- _WHAT IS REQUIRED_:
The pictures do not go in the copy. Reproduce the rest of the entries exactly.

----

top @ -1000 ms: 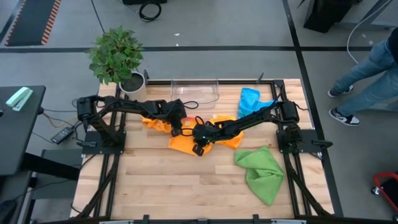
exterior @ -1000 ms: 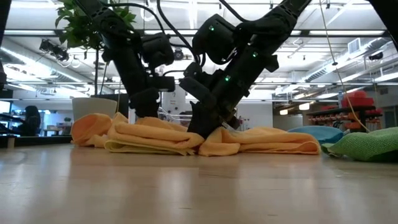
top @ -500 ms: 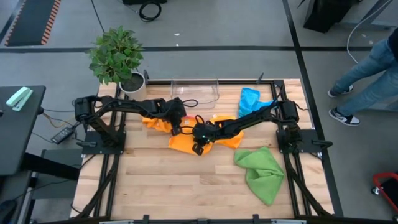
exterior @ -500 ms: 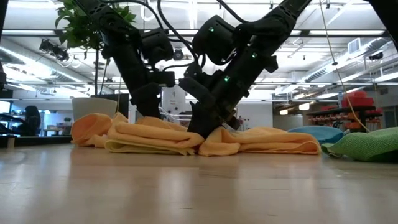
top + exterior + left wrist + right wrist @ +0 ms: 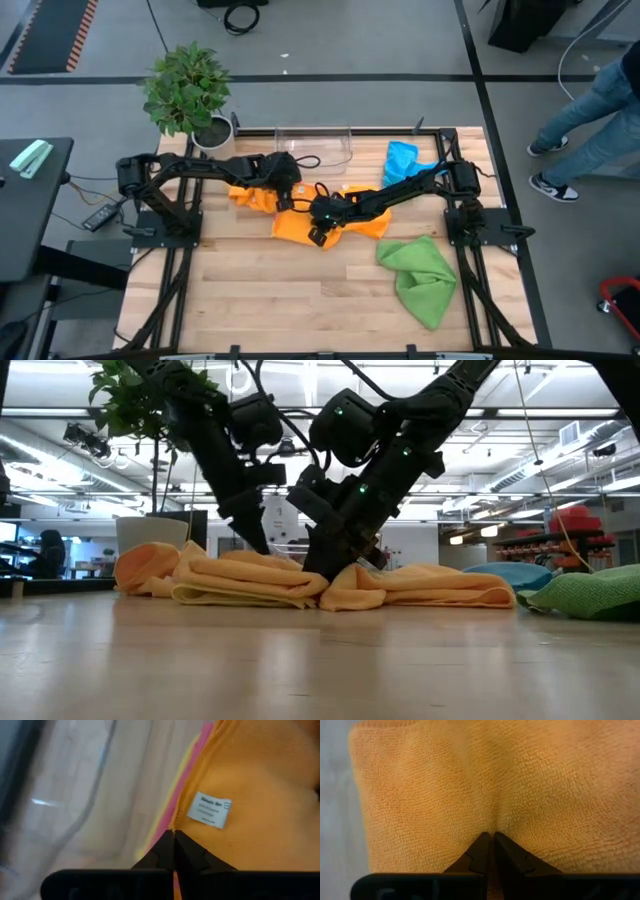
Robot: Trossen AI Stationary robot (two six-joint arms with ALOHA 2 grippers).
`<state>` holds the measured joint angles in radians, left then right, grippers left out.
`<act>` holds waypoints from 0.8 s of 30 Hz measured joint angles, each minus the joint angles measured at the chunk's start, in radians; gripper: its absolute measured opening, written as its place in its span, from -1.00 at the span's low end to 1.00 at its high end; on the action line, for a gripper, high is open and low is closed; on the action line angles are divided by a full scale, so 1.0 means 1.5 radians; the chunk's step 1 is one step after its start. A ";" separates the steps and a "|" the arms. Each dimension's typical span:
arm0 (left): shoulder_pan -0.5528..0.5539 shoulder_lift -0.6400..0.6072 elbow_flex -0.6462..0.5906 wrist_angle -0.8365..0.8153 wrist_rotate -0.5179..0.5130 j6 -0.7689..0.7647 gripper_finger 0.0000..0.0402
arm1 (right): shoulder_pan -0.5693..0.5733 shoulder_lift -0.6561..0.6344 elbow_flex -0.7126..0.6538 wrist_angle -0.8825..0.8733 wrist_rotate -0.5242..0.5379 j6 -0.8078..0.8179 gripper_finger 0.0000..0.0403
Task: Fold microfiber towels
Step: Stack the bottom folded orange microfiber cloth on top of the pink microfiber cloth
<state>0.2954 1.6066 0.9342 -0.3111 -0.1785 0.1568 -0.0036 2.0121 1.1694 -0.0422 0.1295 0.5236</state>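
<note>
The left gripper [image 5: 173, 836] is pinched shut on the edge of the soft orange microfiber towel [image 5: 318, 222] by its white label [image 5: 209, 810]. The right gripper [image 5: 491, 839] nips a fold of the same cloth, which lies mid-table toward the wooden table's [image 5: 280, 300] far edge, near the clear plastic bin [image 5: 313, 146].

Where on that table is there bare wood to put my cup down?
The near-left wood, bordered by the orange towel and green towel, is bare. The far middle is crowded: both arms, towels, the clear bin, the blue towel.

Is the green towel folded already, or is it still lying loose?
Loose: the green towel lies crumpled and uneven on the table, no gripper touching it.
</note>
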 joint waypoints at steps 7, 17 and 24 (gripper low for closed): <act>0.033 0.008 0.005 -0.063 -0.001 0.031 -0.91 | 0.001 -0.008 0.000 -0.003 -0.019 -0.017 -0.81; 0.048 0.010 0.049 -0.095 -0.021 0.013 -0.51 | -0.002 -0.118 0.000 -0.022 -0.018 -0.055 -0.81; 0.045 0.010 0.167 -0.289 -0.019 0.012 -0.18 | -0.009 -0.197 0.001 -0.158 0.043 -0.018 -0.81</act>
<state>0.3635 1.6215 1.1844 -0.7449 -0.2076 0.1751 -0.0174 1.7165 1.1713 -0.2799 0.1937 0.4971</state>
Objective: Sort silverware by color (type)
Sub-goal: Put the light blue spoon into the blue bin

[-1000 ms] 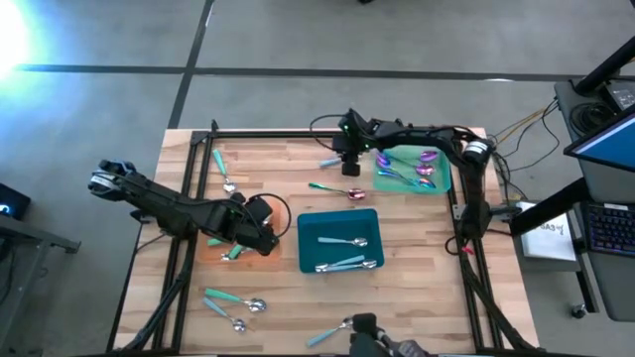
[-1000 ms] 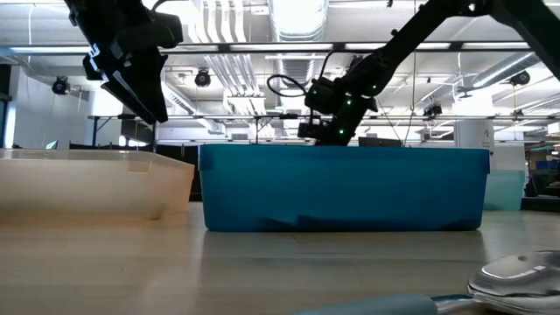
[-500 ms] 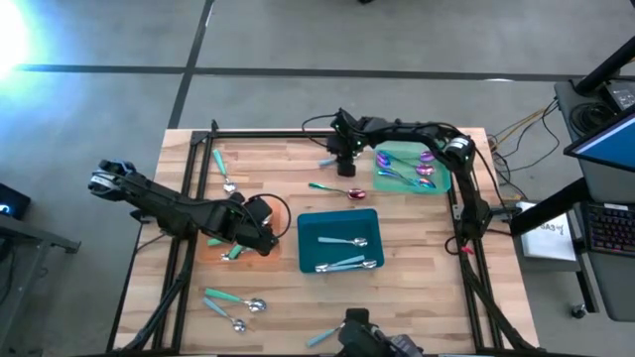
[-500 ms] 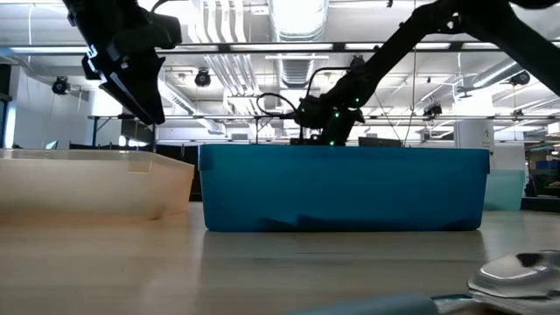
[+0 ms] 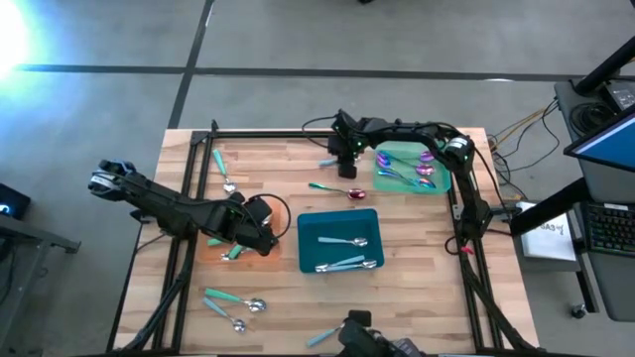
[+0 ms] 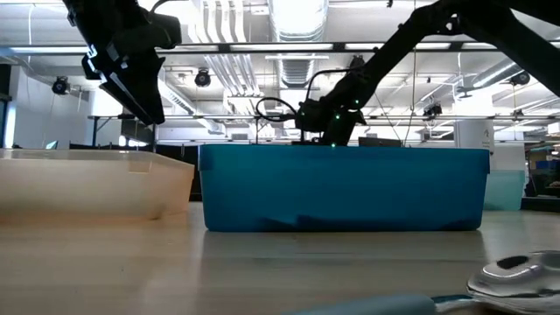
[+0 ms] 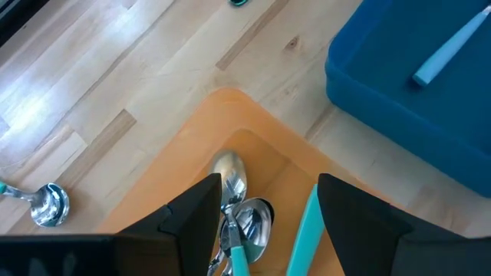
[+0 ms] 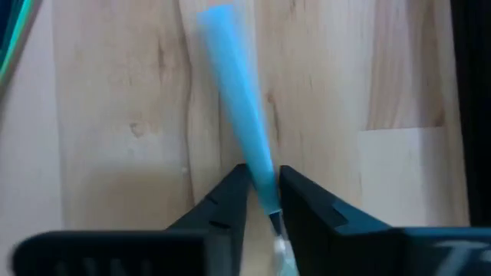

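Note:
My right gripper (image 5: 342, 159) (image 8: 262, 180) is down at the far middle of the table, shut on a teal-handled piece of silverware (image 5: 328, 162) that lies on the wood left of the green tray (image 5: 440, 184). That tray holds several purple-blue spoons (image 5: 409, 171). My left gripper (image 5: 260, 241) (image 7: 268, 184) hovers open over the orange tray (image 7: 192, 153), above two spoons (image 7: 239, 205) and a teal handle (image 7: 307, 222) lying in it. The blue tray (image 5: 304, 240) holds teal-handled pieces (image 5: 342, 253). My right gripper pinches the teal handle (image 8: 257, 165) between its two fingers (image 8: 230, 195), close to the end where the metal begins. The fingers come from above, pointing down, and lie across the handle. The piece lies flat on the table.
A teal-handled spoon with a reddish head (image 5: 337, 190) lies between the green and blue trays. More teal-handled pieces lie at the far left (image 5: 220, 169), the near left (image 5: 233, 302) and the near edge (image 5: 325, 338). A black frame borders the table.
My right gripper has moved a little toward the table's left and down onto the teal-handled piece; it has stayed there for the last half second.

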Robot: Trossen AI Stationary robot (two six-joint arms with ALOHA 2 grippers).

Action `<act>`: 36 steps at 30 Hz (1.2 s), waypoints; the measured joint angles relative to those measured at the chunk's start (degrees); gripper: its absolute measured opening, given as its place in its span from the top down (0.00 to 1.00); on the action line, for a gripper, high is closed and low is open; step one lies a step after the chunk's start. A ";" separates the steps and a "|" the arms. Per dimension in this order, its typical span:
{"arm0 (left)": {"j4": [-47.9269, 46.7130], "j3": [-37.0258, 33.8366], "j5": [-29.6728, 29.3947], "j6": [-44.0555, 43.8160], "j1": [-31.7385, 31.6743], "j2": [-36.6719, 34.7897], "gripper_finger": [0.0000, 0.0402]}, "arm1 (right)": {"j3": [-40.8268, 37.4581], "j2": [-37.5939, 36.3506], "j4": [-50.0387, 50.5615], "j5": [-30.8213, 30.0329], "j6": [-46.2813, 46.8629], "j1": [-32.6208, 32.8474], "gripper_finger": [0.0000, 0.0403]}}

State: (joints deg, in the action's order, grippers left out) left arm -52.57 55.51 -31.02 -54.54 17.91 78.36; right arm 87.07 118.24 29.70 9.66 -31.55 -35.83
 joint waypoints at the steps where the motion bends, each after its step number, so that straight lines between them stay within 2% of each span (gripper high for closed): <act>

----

- _EXPECTED ANSWER_:
top @ -1000 ms: 
exterior @ -1000 ms: 
top @ -500 ms: 
exterior @ -500 ms: 
top + exterior + left wrist + right wrist @ +0 ms: 
Robot: Trossen AI Stationary robot (two six-joint arms with ALOHA 2 grippers).
`<state>` holds the measured joint angles in radians, left then right, grippers left out.
`<act>` holds waypoints from 0.8 s of 30 Hz measured joint angles, each minus the joint angles measured at the chunk's start, in radians; gripper: its absolute measured opening, written as its place in its span, from -1.00 at the span's low end to 1.00 at its high end; on the action line, for a gripper, high is open and low is closed; on the action line angles are divided by a full scale, so 1.0 means 1.5 radians; the chunk's step 1 is one step after its start. A ";" separates the steps and a "|" the arms. Each dimension's typical span:
arm0 (left): shoulder_pan -0.5528..0.5539 shoulder_lift -0.6400..0.6072 elbow_flex -0.6462..0.5906 wrist_angle -0.8365..0.8153 wrist_rotate -0.5179..0.5130 j6 -0.7689..0.7647 gripper_finger 0.0000..0.0402
arm1 (right): shoulder_pan -0.5693..0.5733 shoulder_lift -0.6561..0.6344 elbow_flex -0.7126..0.6538 wrist_angle -0.8825..0.8733 wrist_rotate -0.5242..0.5379 j6 -0.8078..0.8179 gripper_finger 0.0000..0.0403
Task: Fold microfiber towels
Step: Stack the bottom folded orange microfiber cloth on top of the pink microfiber cloth
<state>0.2954 1.6066 0.9342 -0.3111 -0.1785 0.1568 -0.0036 2.0121 1.1694 -0.0422 0.1295 0.5236</state>
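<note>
The left gripper [image 5: 173, 836] is pinched shut on the edge of the soft orange microfiber towel [image 5: 318, 222] by its white label [image 5: 209, 810]. The right gripper [image 5: 491, 839] nips a fold of the same cloth, which lies mid-table toward the wooden table's [image 5: 280, 300] far edge, near the clear plastic bin [image 5: 313, 146].

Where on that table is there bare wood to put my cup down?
The near-left wood, bordered by the orange towel and green towel, is bare. The far middle is crowded: both arms, towels, the clear bin, the blue towel.

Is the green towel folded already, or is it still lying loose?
Loose: the green towel lies crumpled and uneven on the table, no gripper touching it.
</note>
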 joint waypoints at steps 7, 17 and 24 (gripper low for closed): <act>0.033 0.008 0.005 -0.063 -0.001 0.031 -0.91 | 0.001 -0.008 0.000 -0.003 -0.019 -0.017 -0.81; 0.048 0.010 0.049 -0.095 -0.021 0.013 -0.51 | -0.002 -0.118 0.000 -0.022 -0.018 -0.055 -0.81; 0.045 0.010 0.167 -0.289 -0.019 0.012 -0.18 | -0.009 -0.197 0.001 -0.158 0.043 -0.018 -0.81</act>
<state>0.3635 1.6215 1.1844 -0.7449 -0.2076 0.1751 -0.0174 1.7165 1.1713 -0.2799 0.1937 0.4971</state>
Objective: Sort silverware by color (type)
Sub-goal: Put the light blue spoon into the blue bin

[-1000 ms] 
[-1000 ms] 
[-500 ms] 
[-500 ms] 
[+0 ms] 
[+0 ms] 
[+0 ms] 
[+0 ms] 

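Note:
My right gripper (image 5: 342, 159) (image 8: 262, 180) is down at the far middle of the table, shut on a teal-handled piece of silverware (image 5: 328, 162) that lies on the wood left of the green tray (image 5: 440, 184). That tray holds several purple-blue spoons (image 5: 409, 171). My left gripper (image 5: 260, 241) (image 7: 268, 184) hovers open over the orange tray (image 7: 192, 153), above two spoons (image 7: 239, 205) and a teal handle (image 7: 307, 222) lying in it. The blue tray (image 5: 304, 240) holds teal-handled pieces (image 5: 342, 253). My right gripper pinches the teal handle (image 8: 257, 165) between its two fingers (image 8: 230, 195), close to the end where the metal begins. The fingers come from above, pointing down, and lie across the handle. The piece lies flat on the table.
A teal-handled spoon with a reddish head (image 5: 337, 190) lies between the green and blue trays. More teal-handled pieces lie at the far left (image 5: 220, 169), the near left (image 5: 233, 302) and the near edge (image 5: 325, 338). A black frame borders the table.
My right gripper has moved a little toward the table's left and down onto the teal-handled piece; it has stayed there for the last half second.
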
Robot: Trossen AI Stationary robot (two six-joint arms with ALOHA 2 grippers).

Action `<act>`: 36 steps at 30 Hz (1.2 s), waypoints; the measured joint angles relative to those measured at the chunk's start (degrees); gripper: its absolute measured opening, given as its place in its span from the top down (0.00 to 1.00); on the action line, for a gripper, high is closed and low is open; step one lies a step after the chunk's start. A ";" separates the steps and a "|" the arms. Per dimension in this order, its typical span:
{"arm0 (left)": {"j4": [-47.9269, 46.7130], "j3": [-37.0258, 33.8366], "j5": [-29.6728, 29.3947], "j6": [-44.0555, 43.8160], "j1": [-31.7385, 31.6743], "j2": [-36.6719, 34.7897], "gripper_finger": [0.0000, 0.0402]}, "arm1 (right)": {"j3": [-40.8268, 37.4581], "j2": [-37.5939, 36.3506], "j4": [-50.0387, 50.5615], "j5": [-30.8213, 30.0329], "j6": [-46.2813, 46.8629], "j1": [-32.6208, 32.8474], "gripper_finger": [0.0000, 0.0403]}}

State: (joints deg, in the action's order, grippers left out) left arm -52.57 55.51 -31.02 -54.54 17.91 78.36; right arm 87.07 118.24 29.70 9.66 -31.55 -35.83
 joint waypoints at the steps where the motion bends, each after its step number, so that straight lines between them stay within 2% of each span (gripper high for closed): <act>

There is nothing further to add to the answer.